Available data>
------------------------------------------------

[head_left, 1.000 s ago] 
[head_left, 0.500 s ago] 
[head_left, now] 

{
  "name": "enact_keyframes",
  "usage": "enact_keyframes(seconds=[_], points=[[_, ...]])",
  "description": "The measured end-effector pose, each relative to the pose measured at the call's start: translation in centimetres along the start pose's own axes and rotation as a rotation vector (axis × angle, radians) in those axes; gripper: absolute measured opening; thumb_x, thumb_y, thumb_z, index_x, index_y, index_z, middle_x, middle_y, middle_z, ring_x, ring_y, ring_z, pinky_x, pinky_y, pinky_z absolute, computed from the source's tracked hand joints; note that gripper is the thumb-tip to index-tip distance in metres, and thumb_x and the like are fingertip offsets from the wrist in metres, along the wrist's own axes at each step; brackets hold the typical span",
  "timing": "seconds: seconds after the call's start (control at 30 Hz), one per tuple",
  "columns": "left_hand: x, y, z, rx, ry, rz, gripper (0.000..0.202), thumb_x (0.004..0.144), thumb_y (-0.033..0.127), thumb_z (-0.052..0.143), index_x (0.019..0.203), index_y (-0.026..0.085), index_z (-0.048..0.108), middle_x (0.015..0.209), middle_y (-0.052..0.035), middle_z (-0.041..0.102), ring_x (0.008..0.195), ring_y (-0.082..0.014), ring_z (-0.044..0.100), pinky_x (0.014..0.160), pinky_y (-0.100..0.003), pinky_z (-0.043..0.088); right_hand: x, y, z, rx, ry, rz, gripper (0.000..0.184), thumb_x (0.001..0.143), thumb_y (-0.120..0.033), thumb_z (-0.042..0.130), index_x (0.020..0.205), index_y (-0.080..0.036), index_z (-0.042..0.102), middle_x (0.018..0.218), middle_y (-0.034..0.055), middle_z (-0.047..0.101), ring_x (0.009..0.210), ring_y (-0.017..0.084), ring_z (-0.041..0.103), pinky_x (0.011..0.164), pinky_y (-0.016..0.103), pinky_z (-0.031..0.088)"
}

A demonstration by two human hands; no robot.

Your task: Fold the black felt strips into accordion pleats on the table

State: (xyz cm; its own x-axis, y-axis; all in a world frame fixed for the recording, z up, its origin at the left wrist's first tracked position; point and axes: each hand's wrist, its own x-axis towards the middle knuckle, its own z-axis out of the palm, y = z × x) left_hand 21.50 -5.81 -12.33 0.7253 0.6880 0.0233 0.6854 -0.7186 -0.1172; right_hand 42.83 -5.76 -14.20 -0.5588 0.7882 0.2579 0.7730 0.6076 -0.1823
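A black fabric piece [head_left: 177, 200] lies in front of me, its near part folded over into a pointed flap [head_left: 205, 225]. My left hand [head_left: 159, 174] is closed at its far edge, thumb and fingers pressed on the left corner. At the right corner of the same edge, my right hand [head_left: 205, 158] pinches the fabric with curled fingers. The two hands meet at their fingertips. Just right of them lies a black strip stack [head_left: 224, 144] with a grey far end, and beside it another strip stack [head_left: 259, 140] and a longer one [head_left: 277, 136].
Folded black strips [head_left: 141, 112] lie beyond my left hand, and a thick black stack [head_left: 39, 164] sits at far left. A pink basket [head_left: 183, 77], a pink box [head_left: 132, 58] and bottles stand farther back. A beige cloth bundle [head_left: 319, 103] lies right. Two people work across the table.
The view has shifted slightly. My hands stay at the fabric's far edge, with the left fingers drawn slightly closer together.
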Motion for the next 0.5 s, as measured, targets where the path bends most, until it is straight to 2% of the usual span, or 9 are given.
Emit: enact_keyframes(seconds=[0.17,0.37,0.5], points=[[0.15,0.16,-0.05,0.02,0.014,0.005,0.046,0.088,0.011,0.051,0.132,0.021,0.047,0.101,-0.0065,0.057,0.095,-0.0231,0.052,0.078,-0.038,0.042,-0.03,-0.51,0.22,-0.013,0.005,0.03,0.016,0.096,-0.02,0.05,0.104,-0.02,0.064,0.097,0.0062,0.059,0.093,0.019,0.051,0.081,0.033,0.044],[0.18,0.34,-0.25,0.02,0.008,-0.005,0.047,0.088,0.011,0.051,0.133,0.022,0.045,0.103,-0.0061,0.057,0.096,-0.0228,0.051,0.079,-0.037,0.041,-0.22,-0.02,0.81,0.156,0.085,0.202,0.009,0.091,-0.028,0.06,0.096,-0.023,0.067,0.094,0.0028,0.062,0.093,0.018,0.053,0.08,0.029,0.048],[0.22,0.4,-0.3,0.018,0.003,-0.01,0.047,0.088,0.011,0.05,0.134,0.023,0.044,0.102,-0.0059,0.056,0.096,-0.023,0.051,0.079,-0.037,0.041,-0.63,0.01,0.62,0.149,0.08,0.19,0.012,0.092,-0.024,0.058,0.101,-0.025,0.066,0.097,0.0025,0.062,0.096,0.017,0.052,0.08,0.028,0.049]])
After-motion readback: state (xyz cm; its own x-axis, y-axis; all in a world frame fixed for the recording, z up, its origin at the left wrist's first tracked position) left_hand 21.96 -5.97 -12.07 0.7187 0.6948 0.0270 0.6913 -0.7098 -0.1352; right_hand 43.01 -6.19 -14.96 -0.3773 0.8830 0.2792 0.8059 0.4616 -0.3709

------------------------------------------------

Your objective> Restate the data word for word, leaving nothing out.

Task output>
[head_left, 1.000 s ago] 
[head_left, 0.500 s ago] 
[head_left, now] 

{
  "name": "enact_keyframes",
  "usage": "enact_keyframes(seconds=[_], points=[[_, ...]])",
  "description": "The measured end-effector pose, each relative to the pose measured at the call's start: translation in centimetres along the start pose's own axes and rotation as a rotation vector (axis × angle, radians) in those axes; gripper: absolute measured opening; thumb_x, thumb_y, thumb_z, index_x, index_y, index_z, middle_x, middle_y, middle_z, ring_x, ring_y, ring_z, pinky_x, pinky_y, pinky_z absolute, computed from the source's tracked hand joints; note that gripper is the thumb-tip to index-tip distance in metres, and thumb_x and the like are fingertip offsets from the wrist in metres, along the wrist's own axes at each step; brackets hold the typical span",
  "timing": "seconds: seconds after the call's start (control at 30 Hz), one per tuple",
  "columns": "left_hand: x, y, z, rx, ry, rz, gripper (0.000..0.202), thumb_x (0.004..0.144), thumb_y (-0.033..0.127), thumb_z (-0.052..0.143), index_x (0.019..0.203), index_y (-0.026..0.085), index_z (-0.048..0.108), middle_x (0.015..0.209), middle_y (-0.052..0.035), middle_z (-0.041..0.102), ring_x (0.008..0.195), ring_y (-0.082..0.014), ring_z (-0.044..0.100), pinky_x (0.014..0.160), pinky_y (-0.100..0.003), pinky_z (-0.043..0.088); right_hand: x, y, z, rx, ry, rz, gripper (0.000..0.184), thumb_x (0.001..0.143), thumb_y (-0.120..0.033), thumb_z (-0.042..0.130), index_x (0.020..0.205), index_y (-0.080..0.036), index_z (-0.042..0.102), middle_x (0.018..0.218), middle_y (-0.034..0.055), middle_z (-0.047..0.101), ring_x (0.009..0.210), ring_y (-0.017..0.084), ring_z (-0.041..0.103), pinky_x (0.011..0.164), pinky_y (-0.016..0.103), pinky_z (-0.031..0.088)"
}

A demonstration by two human hands; no robot.

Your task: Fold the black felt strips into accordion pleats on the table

State: (xyz cm; its own x-axis, y-axis; all in a world frame fixed for the recording, z up, its origin at the left wrist's first tracked position; point and axes: each hand's wrist, its own x-axis towards the middle knuckle, its own z-axis out of the palm, y = z × x) left_hand 21.50 -5.81 -12.33 0.7253 0.6880 0.0233 0.6854 -0.7186 -0.1172; right_hand 42.83 -5.76 -14.20 -0.5588 0.7882 0.2579 0.7730 0.6076 -0.1823
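A black fabric piece [head_left: 177, 200] lies in front of me, its near part folded over into a pointed flap [head_left: 205, 225]. My left hand [head_left: 159, 174] is closed at its far edge, thumb and fingers pressed on the left corner. At the right corner of the same edge, my right hand [head_left: 205, 158] pinches the fabric with curled fingers. The two hands meet at their fingertips. Just right of them lies a black strip stack [head_left: 224, 144] with a grey far end, and beside it another strip stack [head_left: 259, 140] and a longer one [head_left: 277, 136].
Folded black strips [head_left: 141, 112] lie beyond my left hand, and a thick black stack [head_left: 39, 164] sits at far left. A pink basket [head_left: 183, 77], a pink box [head_left: 132, 58] and bottles stand farther back. A beige cloth bundle [head_left: 319, 103] lies right. Two people work across the table.
The view has shifted slightly. My hands stay at the fabric's far edge, with the left fingers drawn slightly closer together.
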Motion for the next 0.5 s, as measured, targets where the path bends most, until it is straight to 2% of the usual span, or 9 are given.
Emit: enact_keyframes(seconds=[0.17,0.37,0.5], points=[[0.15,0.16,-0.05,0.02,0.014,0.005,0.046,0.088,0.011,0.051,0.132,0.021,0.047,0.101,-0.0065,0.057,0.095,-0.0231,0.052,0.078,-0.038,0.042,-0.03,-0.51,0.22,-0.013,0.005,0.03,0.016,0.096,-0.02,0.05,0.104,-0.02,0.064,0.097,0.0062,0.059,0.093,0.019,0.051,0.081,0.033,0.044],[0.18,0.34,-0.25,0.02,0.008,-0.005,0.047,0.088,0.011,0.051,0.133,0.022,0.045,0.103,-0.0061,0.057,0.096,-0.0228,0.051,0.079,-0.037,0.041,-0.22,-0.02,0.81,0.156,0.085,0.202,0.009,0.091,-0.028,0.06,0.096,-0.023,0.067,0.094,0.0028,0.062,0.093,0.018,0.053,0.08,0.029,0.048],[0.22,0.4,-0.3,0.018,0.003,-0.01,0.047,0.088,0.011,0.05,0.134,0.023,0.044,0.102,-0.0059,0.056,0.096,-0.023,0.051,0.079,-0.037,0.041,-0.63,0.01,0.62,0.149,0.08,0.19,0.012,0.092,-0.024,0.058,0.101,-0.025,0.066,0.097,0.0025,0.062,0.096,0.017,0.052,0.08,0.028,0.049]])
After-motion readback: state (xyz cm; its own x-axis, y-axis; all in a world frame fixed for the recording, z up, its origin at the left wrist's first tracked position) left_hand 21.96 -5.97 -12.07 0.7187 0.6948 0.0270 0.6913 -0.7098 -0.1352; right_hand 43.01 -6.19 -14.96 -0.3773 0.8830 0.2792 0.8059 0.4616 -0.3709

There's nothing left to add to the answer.